■ Instructions for the task ■
Determine how many of the lines below hold the word "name". Give the number and nothing else.

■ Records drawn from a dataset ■

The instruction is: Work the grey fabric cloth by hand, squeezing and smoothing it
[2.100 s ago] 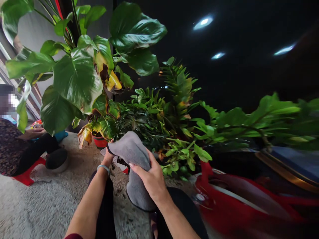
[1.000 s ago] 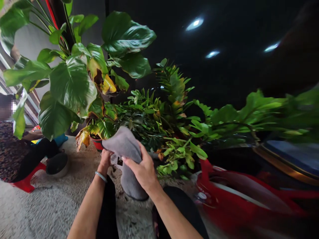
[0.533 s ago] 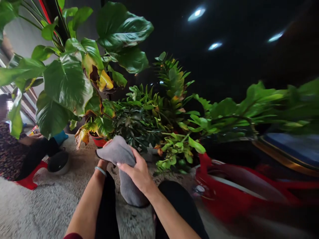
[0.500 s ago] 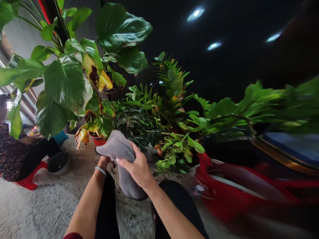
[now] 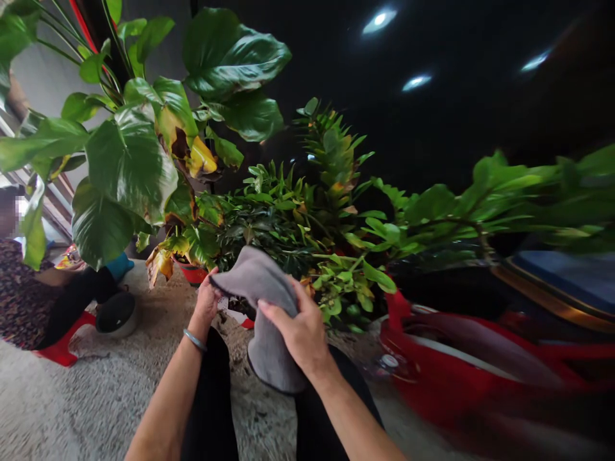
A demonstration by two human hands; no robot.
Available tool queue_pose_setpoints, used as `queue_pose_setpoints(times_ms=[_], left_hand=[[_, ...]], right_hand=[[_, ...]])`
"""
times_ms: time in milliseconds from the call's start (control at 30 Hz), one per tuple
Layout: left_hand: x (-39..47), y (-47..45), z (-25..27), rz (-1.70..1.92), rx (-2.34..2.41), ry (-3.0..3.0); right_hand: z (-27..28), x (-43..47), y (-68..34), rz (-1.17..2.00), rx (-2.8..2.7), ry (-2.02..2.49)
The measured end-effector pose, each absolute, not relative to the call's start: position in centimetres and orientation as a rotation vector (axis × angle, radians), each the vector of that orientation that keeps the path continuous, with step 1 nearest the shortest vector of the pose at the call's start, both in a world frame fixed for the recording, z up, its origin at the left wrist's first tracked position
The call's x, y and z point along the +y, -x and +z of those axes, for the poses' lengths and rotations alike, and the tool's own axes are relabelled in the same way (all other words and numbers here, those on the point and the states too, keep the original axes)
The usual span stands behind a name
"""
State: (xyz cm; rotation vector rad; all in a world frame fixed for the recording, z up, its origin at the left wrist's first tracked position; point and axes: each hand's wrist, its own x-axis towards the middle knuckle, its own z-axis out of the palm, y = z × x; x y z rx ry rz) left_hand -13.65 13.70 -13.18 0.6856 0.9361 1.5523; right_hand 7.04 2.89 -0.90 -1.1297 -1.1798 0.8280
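A soft grey cloth point(image 5: 271, 346) with a dark edge hangs between my hands, in front of my knees. At its upper left corner, my left hand point(image 5: 208, 302) pinches the dark edge; a pale bangle circles that wrist. My right hand point(image 5: 305, 330) is closed on the right side of the cloth, its thumb lying across the front and the fingers partly hidden behind. The lower part of the cloth droops in a rounded shape near my right knee.
Leafy potted plants point(image 5: 269, 214) stand ahead, with large leaves point(image 5: 129, 160) at upper left. At right is a blurred red bag-like object point(image 5: 432, 371). A person point(image 5: 29, 294) sits on a red stool point(image 5: 65, 342) at left, beside a dark bucket point(image 5: 116, 315). The floor point(image 5: 86, 403) is rough concrete.
Both hands have moved right with the cloth. My left hand has come out from behind it to its upper left corner, uncovering a red and white item on the ground.
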Motion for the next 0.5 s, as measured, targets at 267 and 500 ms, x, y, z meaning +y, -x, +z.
queue_pose_setpoints(times_ms=[267, 500], left_hand=[[12.9, 13.0, -13.2, 1.52, 0.956, -0.699], [13.3, 13.2, -13.3, 1.505, 1.013, -0.677]], right_hand=[[-4.2, 4.2, -7.0, 0.959, -1.139, 1.325], [-1.2, 2.8, -10.2, 0.715, -1.062, 1.234]])
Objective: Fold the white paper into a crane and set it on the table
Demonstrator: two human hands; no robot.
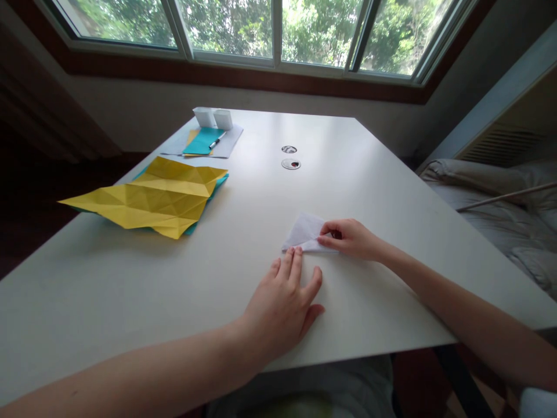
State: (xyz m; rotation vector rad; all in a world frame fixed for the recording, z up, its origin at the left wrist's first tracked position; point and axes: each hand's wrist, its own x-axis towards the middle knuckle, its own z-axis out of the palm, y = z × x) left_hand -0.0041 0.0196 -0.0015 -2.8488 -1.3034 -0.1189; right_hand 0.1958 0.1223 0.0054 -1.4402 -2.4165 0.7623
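Note:
A small folded piece of white paper (303, 231) lies on the white table in front of me, with a narrow folded strip along its near edge. My left hand (285, 299) rests flat on the table, fingers spread, its fingertips touching that near edge on the left. At the paper's right side, my right hand (350, 238) pinches it between thumb and index finger. The paper's right corner is partly hidden behind those fingers.
Creased yellow and blue paper sheets (148, 197) spread over the table's left side. Behind them sit flat papers (204, 141) with a pen (217, 140) and two small white paper boxes (213, 118). Two round discs (290, 164) lie mid-table. A cushioned seat (500, 203) stands at right.

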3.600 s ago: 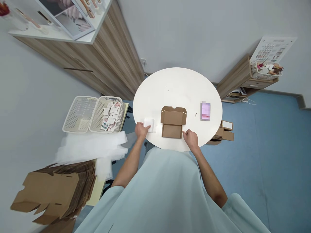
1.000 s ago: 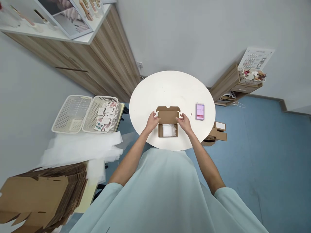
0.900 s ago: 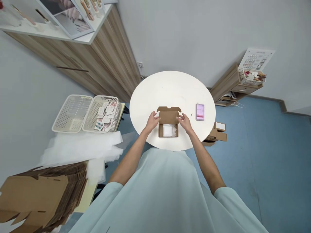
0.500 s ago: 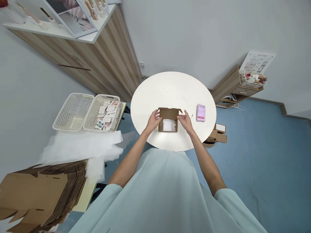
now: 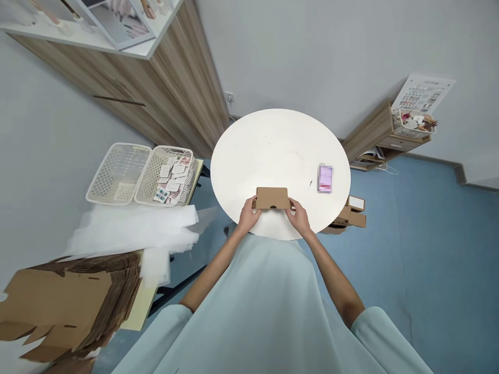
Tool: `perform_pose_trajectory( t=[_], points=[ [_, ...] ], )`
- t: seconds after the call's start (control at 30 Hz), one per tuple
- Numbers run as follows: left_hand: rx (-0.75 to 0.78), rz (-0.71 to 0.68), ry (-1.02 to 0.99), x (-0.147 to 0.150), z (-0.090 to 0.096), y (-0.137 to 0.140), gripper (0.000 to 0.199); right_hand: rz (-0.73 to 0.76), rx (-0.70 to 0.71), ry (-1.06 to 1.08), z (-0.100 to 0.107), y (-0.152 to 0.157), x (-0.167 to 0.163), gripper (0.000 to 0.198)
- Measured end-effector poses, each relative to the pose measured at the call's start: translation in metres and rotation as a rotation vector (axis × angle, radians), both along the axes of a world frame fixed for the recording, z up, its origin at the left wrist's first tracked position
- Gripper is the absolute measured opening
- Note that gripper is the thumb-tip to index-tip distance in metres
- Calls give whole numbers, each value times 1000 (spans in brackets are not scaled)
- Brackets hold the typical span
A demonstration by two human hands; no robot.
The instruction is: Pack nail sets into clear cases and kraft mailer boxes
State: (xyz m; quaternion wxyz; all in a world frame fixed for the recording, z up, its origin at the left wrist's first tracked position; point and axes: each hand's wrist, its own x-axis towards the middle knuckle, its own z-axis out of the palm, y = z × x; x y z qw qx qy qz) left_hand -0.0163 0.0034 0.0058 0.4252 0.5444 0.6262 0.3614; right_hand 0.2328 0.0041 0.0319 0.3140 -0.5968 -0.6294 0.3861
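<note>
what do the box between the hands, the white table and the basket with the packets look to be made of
Box: matt brown cardboard, judging by its plain, unglossed face and the notch cut in its front edge.
Table: smooth white top with a faint sheen, perhaps laminate or painted board.
Basket: probably moulded white plastic, given the regular holes.

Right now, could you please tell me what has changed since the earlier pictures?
The lid of the cardboard box, open earlier, has swung toward the person and down, hiding the white packet, which went from the table into the box. The left hand released it and, with the right hand, now grips the box's ends. The purple item and white baskets stayed put.
</note>
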Motion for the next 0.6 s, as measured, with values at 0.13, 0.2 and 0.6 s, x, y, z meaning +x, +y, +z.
perform_pose_trajectory(
  t=[0.13, 0.2, 0.6],
  points=[
    [12, -62, 173, -2, -9, -18, 71, 44, -38, -158, -11, -18, 1, 57],
    [74, -72, 252, -2, -9, -25, 76, 26, -32, -220, -15, -25, 2, 63],
    [108, -119, 375, -2, 5, -38, 54, 86, -73, -462, 8, -37, -7, 48]
  ],
)
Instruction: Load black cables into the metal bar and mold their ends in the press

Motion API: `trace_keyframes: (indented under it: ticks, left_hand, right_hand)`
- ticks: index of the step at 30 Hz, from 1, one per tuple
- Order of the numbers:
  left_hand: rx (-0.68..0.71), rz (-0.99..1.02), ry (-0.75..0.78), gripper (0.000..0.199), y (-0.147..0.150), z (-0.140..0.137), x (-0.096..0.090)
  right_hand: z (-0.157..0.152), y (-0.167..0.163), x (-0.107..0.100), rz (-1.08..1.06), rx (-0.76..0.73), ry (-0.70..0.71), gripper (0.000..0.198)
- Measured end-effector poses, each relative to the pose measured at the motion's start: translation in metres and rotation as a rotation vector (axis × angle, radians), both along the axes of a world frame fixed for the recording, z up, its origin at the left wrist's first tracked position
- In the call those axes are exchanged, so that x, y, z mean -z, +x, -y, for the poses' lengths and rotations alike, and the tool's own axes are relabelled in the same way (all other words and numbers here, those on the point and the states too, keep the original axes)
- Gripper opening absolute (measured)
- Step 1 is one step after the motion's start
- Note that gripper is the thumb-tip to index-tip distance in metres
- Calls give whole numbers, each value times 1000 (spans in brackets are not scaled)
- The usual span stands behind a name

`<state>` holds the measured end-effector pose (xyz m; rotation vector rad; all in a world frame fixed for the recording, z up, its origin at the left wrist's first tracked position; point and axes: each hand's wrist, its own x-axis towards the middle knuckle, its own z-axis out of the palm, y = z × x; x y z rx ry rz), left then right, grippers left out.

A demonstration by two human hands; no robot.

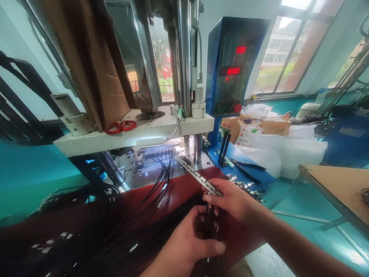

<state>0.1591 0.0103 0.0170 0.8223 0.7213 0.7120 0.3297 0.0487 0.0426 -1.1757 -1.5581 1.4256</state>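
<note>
My right hand (233,198) pinches the near end of a slotted metal strip (193,174), which points up and away toward the press. Just below it, my left hand (187,242) curls around a bundle of black cables (210,223) that hangs down under the strip. Whether cable ends sit in the strip's slots is too small to tell. Beyond the strip's far end, several black cables (165,175) with metal connectors run out of the lit mold (155,161) on the press bed. More black cables (95,234) are heaped on the dark red table at the left.
Above the mold sits the press's white plate (190,125), bearing red-handled scissors (120,127) and cardboard (95,69). A blue control box (236,65) rises behind. Pliers (248,166) and metal connectors (242,186) lie on the right, near white bags (300,154) and another table (340,188).
</note>
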Motion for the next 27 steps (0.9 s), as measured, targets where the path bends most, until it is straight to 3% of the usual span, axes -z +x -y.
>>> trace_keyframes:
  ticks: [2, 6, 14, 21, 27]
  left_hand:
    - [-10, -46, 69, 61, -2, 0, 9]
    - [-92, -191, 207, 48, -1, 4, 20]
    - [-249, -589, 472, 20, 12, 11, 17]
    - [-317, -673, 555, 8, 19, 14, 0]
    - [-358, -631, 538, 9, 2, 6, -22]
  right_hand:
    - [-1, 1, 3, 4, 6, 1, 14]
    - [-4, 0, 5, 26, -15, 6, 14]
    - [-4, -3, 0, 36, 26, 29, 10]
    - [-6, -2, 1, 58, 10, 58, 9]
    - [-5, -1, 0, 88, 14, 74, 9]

■ Expected answer ■
2